Annoying. Useless. A coward.

Pride was all that stymied a miserable laugh from leaving Sakura's lips.

Why was it that this boy's verbal barbs could hurt like no other's? Years of training under a Hokage, of slaving away to improve upon her abilities and better the lives of others….and yet Sasuke always knew the precise thing to say to make Sakura doubt herself.

Naruto, who had remained oddly silent until then, stirred at the insult. "Oi, Sasuke! That's – "

"Fine," she said curtly, talking over Naruto's indignant outburst. She exhaled noisily, blowing her sweat-slicked bangs out of her face in the process. "Fine."

Then she touched two fingers to Itachi's temple, and forced herself to cajole the last meager drops of chakra she had into them.

A long minute passed. Then another.

Itachi wasn't exhibiting any of the telltale signs of regaining consciousness – his pulse maintained its slow throb, his face remained in stern repose.

Sakura was beginning to get uneasy, and Sasuke's relentless hovering about her shoulder indicated he was of a similar mindset.

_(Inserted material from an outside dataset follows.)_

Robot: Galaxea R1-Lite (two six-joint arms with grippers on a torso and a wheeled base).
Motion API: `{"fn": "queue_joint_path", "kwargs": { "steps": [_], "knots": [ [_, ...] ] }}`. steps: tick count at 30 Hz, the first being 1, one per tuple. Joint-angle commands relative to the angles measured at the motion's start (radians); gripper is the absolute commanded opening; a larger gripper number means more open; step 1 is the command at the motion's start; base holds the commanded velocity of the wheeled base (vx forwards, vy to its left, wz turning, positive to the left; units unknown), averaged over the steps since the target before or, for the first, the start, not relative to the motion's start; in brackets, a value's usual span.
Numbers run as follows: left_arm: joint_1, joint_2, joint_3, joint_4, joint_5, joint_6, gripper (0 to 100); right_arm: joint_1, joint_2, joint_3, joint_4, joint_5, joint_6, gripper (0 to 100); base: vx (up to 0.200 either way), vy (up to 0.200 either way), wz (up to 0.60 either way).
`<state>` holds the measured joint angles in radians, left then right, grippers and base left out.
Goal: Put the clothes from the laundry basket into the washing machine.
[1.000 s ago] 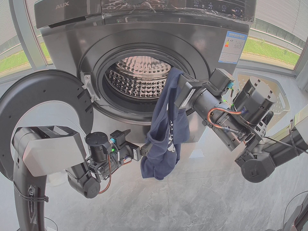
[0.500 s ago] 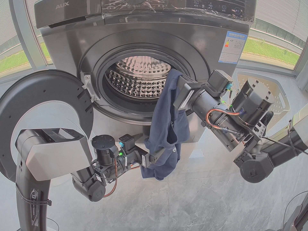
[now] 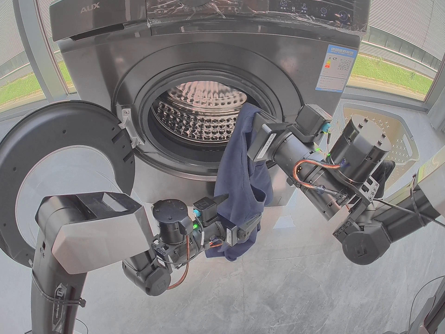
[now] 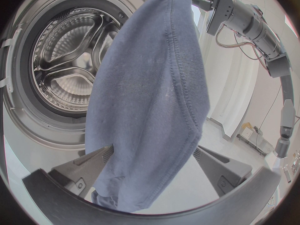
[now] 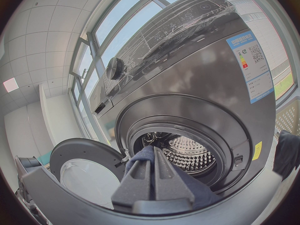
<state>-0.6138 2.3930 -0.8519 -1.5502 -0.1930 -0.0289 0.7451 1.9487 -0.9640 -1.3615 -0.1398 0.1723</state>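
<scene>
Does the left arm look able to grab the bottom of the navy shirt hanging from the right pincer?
Probably yes: the left pincer is open, with the navy shirt hanging between its fingers.

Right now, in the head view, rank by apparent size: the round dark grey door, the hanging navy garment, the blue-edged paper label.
Largest: round dark grey door
Then: hanging navy garment
Smallest: blue-edged paper label

drum (image 3: 199, 112): right side hidden behind the navy shirt (image 3: 243, 172)
shirt's lower end: lost behind the left pincer (image 4: 153, 163) base
door (image 3: 55, 163): left edge cut off — head view
</scene>
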Motion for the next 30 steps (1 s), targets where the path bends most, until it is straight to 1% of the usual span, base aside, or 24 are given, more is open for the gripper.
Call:
{"fn": "queue_joint_path", "kwargs": {
  "steps": [1,2,3,4,10,11,14,15,17,19,24,25,27,28,29,30],
  "knots": [
    [-0.012,0.061,-0.072,0.002,0.017,0.003,100,0.0,0.004,-0.001,-0.001,0.0,0.001,0,0.0,0.0,0.0],
    [-0.012,0.061,-0.072,0.002,0.017,0.003,100,0.0,0.004,-0.001,-0.001,0.0,0.001,0,0.0,0.0,0.0],
    [-0.011,0.084,-0.11,0.002,0.038,0.009,100,0.0,0.004,-0.001,-0.001,0.0,-0.001,0,0.0,0.0,0.0],
    [-0.011,0.094,-0.125,0.002,0.046,0.011,100,0.0,0.004,-0.001,-0.001,0.0,0.001,0,0.0,0.0,0.0],
    [-0.011,0.101,-0.153,0.002,0.072,0.012,100,0.0,0.004,-0.001,-0.004,0.0,0.001,0,0.0,0.0,0.0],
    [-0.009,0.101,-0.156,0.002,0.073,0.012,0,0.0,0.004,-0.001,-0.004,0.0,0.001,0,0.0,0.0,0.0],
    [-0.011,0.1,-0.161,0.002,0.075,0.012,0,0.0,0.004,0.001,-0.004,0.0,0.001,0,0.0,0.0,0.0],
    [-0.011,0.098,-0.161,0.001,0.09,0.012,0,0.0,0.004,0.001,-0.004,0.0,0.001,0,0.0,0.0,0.0],
    [-0.011,0.095,-0.165,0.001,0.106,0.012,0,0.0,0.004,0.002,-0.004,0.0,0.001,0,0.0,0.0,0.0],
    [-0.004,0.086,-0.161,-0.001,0.11,0.012,0,0.0,0.003,0.002,-0.004,0.0,0.001,0,0.0,0.0,0.0],
    [0.002,-0.014,-0.081,-0.001,0.122,0.007,0,-0.018,-0.005,0.01,-0.004,0.0,0.004,0,0.0,0.0,0.0],
    [0.008,-0.095,0.002,-0.001,0.121,0.006,0,-0.036,-0.01,0.015,-0.004,-0.001,0.007,0,0.0,0.0,0.0],
    [0.017,-0.149,0.06,-0.001,0.121,0.006,0,-0.047,-0.016,0.016,-0.004,-0.001,0.007,0,0.0,0.0,0.0],
    [0.029,-0.222,0.148,-0.001,0.118,0.012,0,-0.061,-0.027,0.025,-0.001,-0.001,0.009,0,0.0,0.0,0.0],
    [0.031,-0.235,0.163,-0.001,0.118,0.012,0,-0.062,-0.028,0.027,-0.004,-0.001,0.009,0,0.0,0.0,0.0],
    [0.045,-0.313,0.251,-0.001,0.112,0.015,0,-0.076,-0.04,0.041,-0.004,-0.001,0.01,0,0.0,0.0,0.0]
  ]
}}
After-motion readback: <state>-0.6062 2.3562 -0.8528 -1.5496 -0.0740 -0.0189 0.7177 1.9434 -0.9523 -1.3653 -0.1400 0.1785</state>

Perhaps one could chalk it up to nerves – it was an observance dating back to their childhood that when Sasuke was anxious, he became even more of a bastard than usual – or maybe it was merely plain old callousness.

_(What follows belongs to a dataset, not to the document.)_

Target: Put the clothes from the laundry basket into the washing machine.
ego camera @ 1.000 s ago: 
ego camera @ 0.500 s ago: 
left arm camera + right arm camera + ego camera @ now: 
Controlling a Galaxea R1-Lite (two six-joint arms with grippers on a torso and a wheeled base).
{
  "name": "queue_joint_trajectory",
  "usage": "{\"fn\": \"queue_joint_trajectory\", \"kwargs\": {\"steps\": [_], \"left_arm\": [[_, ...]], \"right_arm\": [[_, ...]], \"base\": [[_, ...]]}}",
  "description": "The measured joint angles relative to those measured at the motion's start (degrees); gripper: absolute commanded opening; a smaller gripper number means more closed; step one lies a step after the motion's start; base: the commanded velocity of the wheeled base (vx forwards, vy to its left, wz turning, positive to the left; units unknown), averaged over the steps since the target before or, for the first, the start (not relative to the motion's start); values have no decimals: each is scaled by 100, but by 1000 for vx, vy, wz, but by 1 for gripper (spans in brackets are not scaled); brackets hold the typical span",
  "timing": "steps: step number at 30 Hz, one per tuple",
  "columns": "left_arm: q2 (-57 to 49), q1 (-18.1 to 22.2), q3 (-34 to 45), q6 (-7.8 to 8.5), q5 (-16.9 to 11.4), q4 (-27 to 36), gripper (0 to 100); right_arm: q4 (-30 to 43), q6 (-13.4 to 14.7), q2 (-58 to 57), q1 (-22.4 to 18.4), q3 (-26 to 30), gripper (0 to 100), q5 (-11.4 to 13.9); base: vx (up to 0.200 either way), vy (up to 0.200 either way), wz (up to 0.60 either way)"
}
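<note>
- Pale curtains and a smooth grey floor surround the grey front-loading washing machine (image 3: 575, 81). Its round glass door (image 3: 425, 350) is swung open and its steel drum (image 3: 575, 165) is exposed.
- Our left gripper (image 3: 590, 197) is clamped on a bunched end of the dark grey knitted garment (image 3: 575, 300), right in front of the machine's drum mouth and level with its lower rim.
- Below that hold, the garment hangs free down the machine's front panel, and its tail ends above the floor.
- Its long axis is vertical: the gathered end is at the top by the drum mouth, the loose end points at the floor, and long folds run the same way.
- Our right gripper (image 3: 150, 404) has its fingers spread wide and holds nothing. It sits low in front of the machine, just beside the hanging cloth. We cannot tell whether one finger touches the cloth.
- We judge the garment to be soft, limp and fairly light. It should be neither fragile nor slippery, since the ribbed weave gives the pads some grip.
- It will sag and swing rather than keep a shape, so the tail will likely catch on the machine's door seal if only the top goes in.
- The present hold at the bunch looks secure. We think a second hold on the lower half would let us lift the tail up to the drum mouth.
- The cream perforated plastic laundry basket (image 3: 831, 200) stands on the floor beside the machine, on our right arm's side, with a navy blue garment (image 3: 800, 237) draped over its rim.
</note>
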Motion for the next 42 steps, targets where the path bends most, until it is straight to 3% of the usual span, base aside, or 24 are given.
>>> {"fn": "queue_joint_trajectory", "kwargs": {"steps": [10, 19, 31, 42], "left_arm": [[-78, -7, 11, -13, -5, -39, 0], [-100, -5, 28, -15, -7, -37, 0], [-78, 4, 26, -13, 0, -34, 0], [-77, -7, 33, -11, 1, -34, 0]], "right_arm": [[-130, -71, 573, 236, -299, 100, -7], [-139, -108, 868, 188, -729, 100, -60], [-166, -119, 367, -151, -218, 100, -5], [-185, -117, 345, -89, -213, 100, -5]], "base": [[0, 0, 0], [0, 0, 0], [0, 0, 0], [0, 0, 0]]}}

But when he stared down his perfect patrician nose at a tired and dirty Sakura, who was struggling to push the remnants of her chakra throughout the prone body of his brother, and asked doubtfully, "Sakura, are you sure you're really capable of waking him up?"….

….well, even ten years in the future, upon retelling this story Naruto would swear on every bowl of ramen he'd ever gobbled that he literally heard a snap! as Sasuke finally succeeded in provoking the legendary temper that Sakura had always managed to quell in his presence.

"That's it, Sasuke!"

With a dexterity that would have made Kakashi beam with pride, and a glorious right hook that would have had Tsunade boasting of being the one to have taught Sakura that, the pink-haired girl was on her feet and a very surprised Sasuke was skidding haphazardly over rough, pebbled dirt and protruding rocks that were only too glad to catch harshly on skin and clothes alike.

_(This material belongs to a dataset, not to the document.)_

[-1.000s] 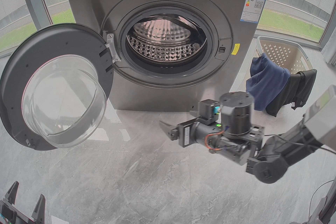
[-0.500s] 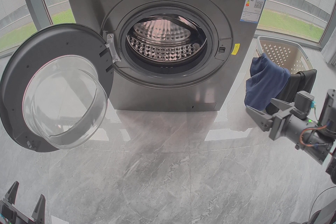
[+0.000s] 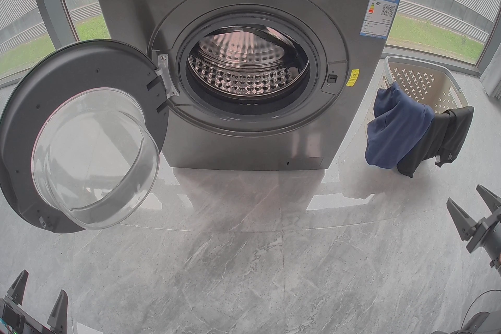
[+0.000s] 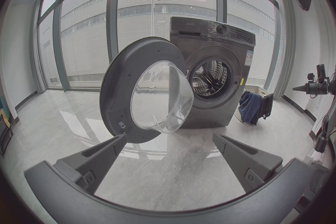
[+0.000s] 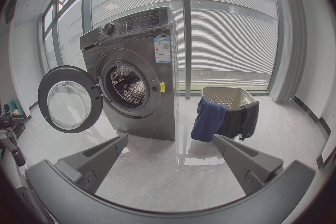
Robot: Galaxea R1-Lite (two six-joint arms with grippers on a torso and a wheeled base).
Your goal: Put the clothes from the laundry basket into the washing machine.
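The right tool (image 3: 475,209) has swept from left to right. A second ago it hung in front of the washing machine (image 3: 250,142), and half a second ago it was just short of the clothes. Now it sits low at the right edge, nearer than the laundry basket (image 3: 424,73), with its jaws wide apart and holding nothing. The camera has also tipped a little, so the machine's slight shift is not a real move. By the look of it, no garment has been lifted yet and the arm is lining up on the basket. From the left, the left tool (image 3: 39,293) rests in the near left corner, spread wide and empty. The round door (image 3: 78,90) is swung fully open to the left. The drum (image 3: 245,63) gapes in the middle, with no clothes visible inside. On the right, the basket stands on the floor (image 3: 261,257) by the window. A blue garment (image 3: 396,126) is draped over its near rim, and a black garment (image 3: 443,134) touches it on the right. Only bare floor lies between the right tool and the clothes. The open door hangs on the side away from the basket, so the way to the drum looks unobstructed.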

And it was at that moment that Uchiha Itachi decided to awaken, eyelids fluttering and a disoriented gaze settling on the first thing that would greet him in his newfound life.

And that defining first sight?

It just so happened to be Sakura, her purpling bruises and crimson cuts lit proudly by the morning sunrise, grinning with triumph at having sucker-punched the boy who had once deemed her to be little more than a hindrance.


So I always seem to get a burst of writing energy once summer hits, studies end, and I suddenly find myself getting more than two hours of sleep and am therefore awake enough to form half-proper sentences. I love all my readers out there – many thanks to the people who have taken the time in my absence to review and message me about their love for my stories, and their hope that I'll keep writing :) It seriously means a lot to me. I had fun writing this little drabble thing, and hopefully I can scribble out a few more short chapters. Since Naruto's been going around doing magical crap left and right, I thought it'd be wonderful if he managed to revive Itachi.

Manga rant: So Sasuke's been a giant poo-head in the manga recently – I have no problems expressing my disgust at how easily he dismissed Sakura. WHO IS COMPLETELY AWESOME WITH HER FREAKIN' NEW ABILITIES BY THE WAY. I kept waiting for Itachi to materialize from the netherworld and slap Sasuke upside the head and then promptly charm Sakura with his bishieness and be magically revived by the power of their love. And while I love Naruto, his powers are getting a little over-the-top lately. I sort of miss the days when he was a kooky, struggling shinobi who had to work like hell for his new powers rather than getting them handed to him on a silver platter thanks to some plot-convenient pre-determined-due-to-reincarnation thing.